WORK TASK: Beginning with the line containing "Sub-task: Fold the", write out each line exactly through the end of the listing, and skip all pictures.

▬▬▬▬▬▬▬▬▬▬

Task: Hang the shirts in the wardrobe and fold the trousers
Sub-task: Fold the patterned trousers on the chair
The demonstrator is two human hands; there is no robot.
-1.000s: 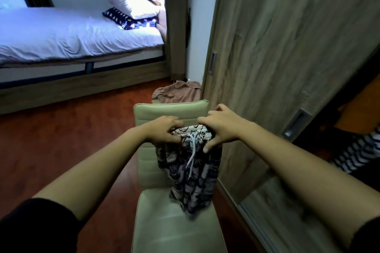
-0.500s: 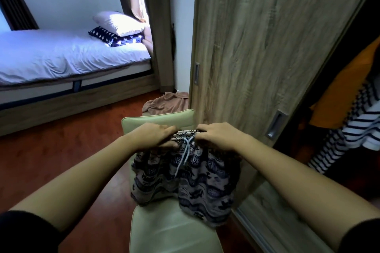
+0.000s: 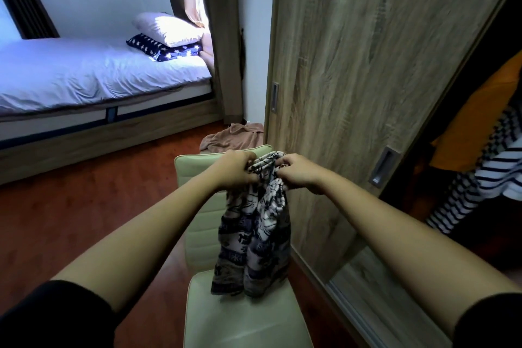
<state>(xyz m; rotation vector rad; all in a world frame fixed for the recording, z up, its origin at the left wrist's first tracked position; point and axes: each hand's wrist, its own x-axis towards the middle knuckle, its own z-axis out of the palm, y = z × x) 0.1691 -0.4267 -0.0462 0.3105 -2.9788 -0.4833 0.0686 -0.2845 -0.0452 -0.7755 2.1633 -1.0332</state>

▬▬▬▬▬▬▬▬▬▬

RESPONSE AREA:
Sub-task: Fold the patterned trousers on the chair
The demonstrator is two human hands; there is no robot.
-1.000s: 
-0.500s: 
+0.000s: 
<state>(xyz m; rotation vector rad; all in a world frame fixed for the recording, z up, its origin at the left wrist's first tracked position; point and axes: each hand's wrist, its own x-axis towards the middle knuckle, its own z-axis out of the palm, y = z × x) 0.1691 -0.4267 -0.0462 0.3105 -2.9788 -0.4833 0.0686 -0.2845 -0.0452 -0.7755 2.1633 -1.0332</state>

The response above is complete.